▶ **Data excerpts**:
--- START ---
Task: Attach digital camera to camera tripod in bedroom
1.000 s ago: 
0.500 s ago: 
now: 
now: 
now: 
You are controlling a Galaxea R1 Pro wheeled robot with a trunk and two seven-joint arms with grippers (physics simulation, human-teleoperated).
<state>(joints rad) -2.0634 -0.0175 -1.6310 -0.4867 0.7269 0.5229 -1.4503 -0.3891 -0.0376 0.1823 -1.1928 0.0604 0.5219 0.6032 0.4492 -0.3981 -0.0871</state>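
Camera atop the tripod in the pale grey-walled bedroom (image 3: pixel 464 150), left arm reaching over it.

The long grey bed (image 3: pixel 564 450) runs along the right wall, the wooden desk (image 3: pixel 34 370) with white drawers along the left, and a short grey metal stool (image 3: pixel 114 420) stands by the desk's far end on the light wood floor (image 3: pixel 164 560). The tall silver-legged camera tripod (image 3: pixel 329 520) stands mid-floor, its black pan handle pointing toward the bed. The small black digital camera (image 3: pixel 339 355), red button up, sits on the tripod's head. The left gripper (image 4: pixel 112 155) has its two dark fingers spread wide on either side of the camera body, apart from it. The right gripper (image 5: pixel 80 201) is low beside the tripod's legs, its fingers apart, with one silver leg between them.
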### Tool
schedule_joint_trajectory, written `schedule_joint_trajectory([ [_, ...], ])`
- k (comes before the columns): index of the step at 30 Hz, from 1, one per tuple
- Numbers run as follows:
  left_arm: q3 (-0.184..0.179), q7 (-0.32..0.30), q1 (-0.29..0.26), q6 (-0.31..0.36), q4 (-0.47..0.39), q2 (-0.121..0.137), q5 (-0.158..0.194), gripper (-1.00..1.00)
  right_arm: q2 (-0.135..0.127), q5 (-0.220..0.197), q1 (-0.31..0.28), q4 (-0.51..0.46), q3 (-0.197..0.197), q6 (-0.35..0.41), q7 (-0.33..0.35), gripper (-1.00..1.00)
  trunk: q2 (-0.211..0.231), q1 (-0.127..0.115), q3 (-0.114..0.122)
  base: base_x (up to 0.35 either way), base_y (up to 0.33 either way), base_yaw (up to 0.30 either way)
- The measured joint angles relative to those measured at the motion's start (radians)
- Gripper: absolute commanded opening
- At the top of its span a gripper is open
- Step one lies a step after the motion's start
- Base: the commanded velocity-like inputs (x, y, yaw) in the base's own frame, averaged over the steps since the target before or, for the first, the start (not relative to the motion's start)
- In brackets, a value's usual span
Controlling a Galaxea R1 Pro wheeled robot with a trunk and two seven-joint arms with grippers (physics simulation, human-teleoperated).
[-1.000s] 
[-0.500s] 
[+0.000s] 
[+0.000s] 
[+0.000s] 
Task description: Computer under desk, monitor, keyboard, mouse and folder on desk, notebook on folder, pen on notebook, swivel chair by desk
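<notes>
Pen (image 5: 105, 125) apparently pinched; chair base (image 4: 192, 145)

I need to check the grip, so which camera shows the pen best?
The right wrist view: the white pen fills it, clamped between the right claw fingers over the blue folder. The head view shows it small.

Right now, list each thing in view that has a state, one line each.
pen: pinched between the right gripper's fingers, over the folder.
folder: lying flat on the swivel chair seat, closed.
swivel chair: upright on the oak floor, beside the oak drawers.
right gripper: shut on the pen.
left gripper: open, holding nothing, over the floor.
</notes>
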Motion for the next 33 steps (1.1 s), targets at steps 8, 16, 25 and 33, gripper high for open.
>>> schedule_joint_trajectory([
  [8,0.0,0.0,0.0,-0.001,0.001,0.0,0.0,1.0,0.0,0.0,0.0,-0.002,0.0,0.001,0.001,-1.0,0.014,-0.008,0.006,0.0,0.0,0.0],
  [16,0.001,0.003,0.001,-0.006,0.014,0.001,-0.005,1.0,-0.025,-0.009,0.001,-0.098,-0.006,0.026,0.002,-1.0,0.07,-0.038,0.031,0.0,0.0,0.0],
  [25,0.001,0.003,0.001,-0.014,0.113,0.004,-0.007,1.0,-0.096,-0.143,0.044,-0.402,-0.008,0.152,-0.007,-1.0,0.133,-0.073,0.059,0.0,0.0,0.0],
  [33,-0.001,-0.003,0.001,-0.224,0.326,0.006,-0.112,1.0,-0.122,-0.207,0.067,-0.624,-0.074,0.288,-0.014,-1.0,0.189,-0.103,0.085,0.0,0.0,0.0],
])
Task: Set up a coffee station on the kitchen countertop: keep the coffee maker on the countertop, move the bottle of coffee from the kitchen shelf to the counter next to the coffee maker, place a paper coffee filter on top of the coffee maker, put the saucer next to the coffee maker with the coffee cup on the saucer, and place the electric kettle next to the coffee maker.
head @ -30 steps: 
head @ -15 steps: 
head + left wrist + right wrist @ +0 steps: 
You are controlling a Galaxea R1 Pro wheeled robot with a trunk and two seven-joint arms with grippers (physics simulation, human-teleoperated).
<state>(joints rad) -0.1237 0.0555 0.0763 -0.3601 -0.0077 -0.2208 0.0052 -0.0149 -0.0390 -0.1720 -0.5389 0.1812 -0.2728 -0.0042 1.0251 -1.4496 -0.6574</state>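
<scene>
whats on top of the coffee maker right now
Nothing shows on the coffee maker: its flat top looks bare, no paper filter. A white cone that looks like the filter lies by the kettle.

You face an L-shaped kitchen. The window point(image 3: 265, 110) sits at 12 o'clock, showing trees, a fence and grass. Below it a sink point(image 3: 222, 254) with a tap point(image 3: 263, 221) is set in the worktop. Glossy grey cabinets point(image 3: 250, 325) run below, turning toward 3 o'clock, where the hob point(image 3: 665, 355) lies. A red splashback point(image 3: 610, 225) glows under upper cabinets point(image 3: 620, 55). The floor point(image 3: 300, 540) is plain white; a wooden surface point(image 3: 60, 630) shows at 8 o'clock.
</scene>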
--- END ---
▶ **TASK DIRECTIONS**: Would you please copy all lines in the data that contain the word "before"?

▶ **SOLUTION TO THE EXERCISE**:
- k (comes before the columns): index of the step at 30 Hz, from 1, one per tuple
- Base: the commanded velocity-like inputs (x, y, yaw) in the base's own frame, averaged over the steps since the target before or, for the first, the start (not relative to the motion's start)

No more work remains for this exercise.